• WHAT TO DO: Every line below needs to be printed again exactly, without any of its pictures.
^^^^^^^^
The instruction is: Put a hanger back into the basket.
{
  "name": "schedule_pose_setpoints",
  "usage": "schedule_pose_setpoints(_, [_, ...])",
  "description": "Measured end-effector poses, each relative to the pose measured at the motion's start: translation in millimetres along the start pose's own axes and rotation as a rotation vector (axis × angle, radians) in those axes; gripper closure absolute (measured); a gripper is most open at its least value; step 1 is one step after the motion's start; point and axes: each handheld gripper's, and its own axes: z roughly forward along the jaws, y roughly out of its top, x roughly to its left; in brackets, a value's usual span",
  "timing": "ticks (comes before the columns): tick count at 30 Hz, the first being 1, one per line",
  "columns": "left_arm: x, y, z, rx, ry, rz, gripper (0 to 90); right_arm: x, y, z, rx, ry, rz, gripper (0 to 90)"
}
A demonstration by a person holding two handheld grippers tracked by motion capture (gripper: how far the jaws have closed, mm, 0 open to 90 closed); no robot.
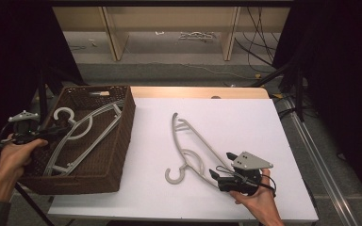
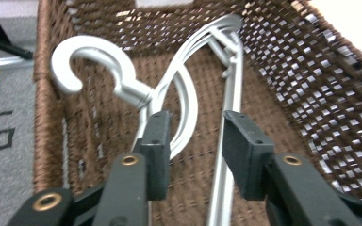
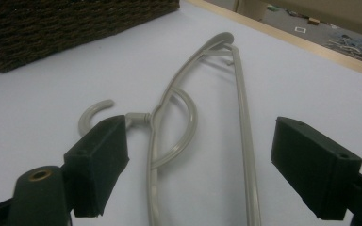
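Surface: a white table [image 1: 245,117] with a dark floor and pale wooden frames behind it.
Right gripper [image 3: 195,165]: nearest the person's side, jaws spread wide and holding nothing.
Second hanger [image 3: 195,108]: lies flat on the table, its two bars running up between the right fingers [image 3: 99,160] and away from them; the hook curls just behind the left-hand finger.
Left gripper [image 2: 195,150]: over the basket, jaws partly apart, no pad pressing on anything.
First hanger [image 2: 169,94]: rests in the basket [image 2: 311,84], its neck just above and beyond the fingers [image 2: 156,146], one bar running down between them.
Risk, right: closing here might pinch only one thin bar, so the hanger could swing or slip.
Risk, left: lifting away carelessly could snag the loop and drag the hanger out.
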Motion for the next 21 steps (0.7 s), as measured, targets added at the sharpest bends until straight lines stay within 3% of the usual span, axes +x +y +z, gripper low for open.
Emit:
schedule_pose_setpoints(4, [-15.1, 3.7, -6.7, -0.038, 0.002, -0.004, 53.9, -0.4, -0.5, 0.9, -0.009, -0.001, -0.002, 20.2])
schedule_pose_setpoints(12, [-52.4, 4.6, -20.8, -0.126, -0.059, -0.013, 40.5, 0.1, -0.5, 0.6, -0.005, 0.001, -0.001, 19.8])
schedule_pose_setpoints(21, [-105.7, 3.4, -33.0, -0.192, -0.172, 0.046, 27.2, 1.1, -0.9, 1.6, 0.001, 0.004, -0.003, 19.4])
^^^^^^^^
• EXPECTED OUTPUT:
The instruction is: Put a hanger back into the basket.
{
  "name": "schedule_pose_setpoints",
  "usage": "schedule_pose_setpoints(_, [_, ...])",
  "description": "Measured end-effector poses, each relative to the pose measured at the motion's start: translation in millimetres along the start pose's own axes and rotation as a rotation vector (axis × angle, radians) in those axes; gripper closure absolute (measured); a gripper is most open at its least value; step 1 is one step after the motion's start; point and axes: each handheld gripper's, and its own axes: z roughly forward along the jaws, y roughly out of its top, x roughly to its left; in brackets, a value's usual span",
  "timing": "ticks (comes before the columns): tick count at 30 Hz, the first being 1, one per line",
  "columns": "left_arm: x, y, z, rx, ry, rz, gripper (0 to 90); right_arm: x, y, z, rx, ry, rz, gripper (0 to 90)"
}
A demonstration by a person holding two handheld grippers tracked by motion capture (gripper: how far the jaws have closed, mm, 0 open to 90 closed); no robot.
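Surface: a white table [image 1: 245,117] with a dark floor and pale wooden frames behind it.
Right gripper [image 3: 195,165]: nearest the person's side, jaws spread wide and holding nothing.
Second hanger [image 3: 195,108]: lies flat on the table, its two bars running up between the right fingers [image 3: 99,160] and away from them; the hook curls just behind the left-hand finger.
Left gripper [image 2: 195,150]: over the basket, jaws partly apart, no pad pressing on anything.
First hanger [image 2: 169,94]: rests in the basket [image 2: 311,84], its neck just above and beyond the fingers [image 2: 156,146], one bar running down between them.
Risk, right: closing here might pinch only one thin bar, so the hanger could swing or slip.
Risk, left: lifting away carelessly could snag the loop and drag the hanger out.
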Motion for the next 21 steps (0.7 s), as measured, targets added at the sharpest bends until straight lines stay within 3% of the usual span, axes +x +y +z, gripper low for open.
Emit:
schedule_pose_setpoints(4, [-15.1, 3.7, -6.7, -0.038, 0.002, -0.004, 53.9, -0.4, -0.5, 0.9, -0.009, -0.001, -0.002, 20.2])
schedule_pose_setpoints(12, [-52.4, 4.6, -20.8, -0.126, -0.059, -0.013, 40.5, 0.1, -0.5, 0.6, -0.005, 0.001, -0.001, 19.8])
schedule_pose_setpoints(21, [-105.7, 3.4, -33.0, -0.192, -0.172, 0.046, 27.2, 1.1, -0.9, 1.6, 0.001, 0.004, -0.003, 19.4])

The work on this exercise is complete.